These resources, which are a wide range of classes of assets, including private equity, venture capital, hedge funds, infrastructure funds, and real estate portfolios, provide an opportunity to the investors to capture the greater returns, but at a riskier measure. As the Indian economy is fast transforming and the financial environment has now become extraordinarily complex, the presence of AIFs has been identified to be one of the driving factors towards innovation, long-term capital formation and entrepreneurial growth.
Nevertheless, the way to start and run an AIF in India is far not simple. It is controlled by Securities and Exchange Board of India (SEBI) which has its elaborate and rigorous regulations to promote transparency, protection of the investor, and responsibility. Regulatory landmines may be found in determining the right type of AIF (Category I, II or III), legal form, capital commitments, compliance reporting regime and operational readiness all the way through the registration process. Even the slightest errors could result in stalled approvals, penalty penalties or even worse may cause the application to be rejected at all.
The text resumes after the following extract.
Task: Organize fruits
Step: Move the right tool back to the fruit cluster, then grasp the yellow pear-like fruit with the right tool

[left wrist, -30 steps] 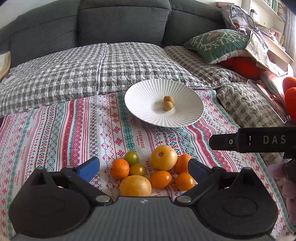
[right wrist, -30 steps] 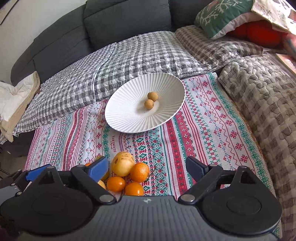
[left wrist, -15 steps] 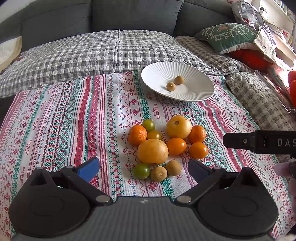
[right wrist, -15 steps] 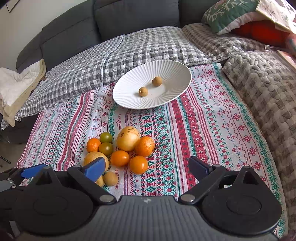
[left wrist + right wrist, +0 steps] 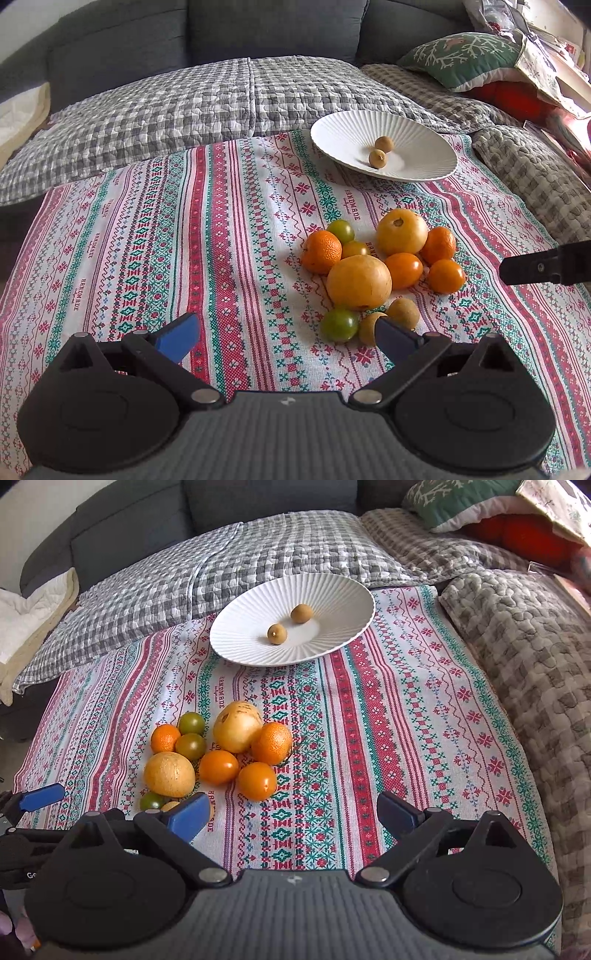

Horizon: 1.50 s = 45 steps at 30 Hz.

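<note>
A white ribbed plate (image 5: 417,162) (image 5: 332,598) lies at the far side of the patterned cloth with two small brown fruits (image 5: 380,151) (image 5: 277,634) in it. A cluster of fruits (image 5: 373,266) (image 5: 221,753) lies on the cloth: oranges, orange and green tomatoes, two large yellow fruits, two small brown ones. My left gripper (image 5: 284,338) is open and empty, near and left of the cluster. My right gripper (image 5: 291,814) is open and empty, near and right of the cluster.
The patterned cloth (image 5: 166,240) covers a low surface in front of a grey sofa (image 5: 221,44) with checked quilts (image 5: 166,110). A green cushion (image 5: 465,55) and a quilted blanket (image 5: 524,638) lie at the right. White fabric (image 5: 22,616) lies at the far left.
Both grippers have pulled back and up from the fruit cluster, so more of the cloth and fruits shows. The left one has also shifted left. Both stay open and empty.
</note>
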Each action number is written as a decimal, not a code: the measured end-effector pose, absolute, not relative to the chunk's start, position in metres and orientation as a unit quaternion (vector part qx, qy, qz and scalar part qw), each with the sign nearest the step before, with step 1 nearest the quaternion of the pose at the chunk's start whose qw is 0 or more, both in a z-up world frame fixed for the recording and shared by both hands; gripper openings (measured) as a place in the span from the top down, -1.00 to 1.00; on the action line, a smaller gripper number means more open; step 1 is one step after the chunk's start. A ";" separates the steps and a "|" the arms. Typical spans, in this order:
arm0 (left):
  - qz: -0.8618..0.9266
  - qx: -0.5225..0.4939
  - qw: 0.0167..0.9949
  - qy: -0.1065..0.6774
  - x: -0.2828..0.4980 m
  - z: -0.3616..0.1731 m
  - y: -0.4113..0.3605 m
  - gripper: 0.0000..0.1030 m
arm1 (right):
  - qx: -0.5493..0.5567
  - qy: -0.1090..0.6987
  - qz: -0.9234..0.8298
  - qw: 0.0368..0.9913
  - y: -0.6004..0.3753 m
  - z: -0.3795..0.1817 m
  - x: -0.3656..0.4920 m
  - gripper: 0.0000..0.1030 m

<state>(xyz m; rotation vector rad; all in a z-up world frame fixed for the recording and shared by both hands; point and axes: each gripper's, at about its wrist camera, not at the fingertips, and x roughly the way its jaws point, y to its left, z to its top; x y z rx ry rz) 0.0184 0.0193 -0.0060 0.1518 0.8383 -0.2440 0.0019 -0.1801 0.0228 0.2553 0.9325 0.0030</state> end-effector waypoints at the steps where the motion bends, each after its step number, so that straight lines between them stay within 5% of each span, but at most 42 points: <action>1: -0.126 0.078 0.905 0.400 0.018 -0.007 0.018 -0.81 | 0.125 0.449 0.000 0.884 -0.181 0.022 0.003 -0.87; 10: -0.174 0.052 0.908 0.377 0.030 -0.015 0.002 -0.47 | 0.177 0.470 0.003 0.865 -0.184 0.005 0.019 -0.77; 29: -0.154 -0.045 0.892 0.422 0.056 -0.028 -0.009 0.19 | 0.179 0.385 0.075 0.903 -0.160 0.005 0.054 -0.15; 45: -0.154 -0.037 0.888 0.433 0.061 -0.033 -0.016 0.19 | 0.041 0.404 0.042 0.913 -0.119 -0.014 0.077 0.08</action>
This blog is an alarming guide. We will go highly into details of the top ten mistakes that fund managers are likely to commit when registering its AIFs in India top ten common mistakes of fund managers in registering their AIFs in India.
You are a fund manager on a roll and your company is about to shut its first close or you are an experienced hand aiming to leap into the Indian AIF scene, then this guide will provide you with the all-important information and practical wisdoms, which can prove to be the difference between a successful registration process and regulatory hell. Let us begin by detailing this out.
Have a look at the key mistakes that must be avoided-
There are three types of AIFs by the investment strategy according to SEBI:
The greatest error that most fund managers commit is that they register in a category that does not match with the intended investment strategy. Such as, in an attempt to employ leverage in Category II or embodying the use of hedge fund-type of trades in Category I, this may automatically disqualify them. You do not have a choice but to avoid this process, as getting to know the boundaries of regulation and relating the goals of your fund to the appropriate group is crucial.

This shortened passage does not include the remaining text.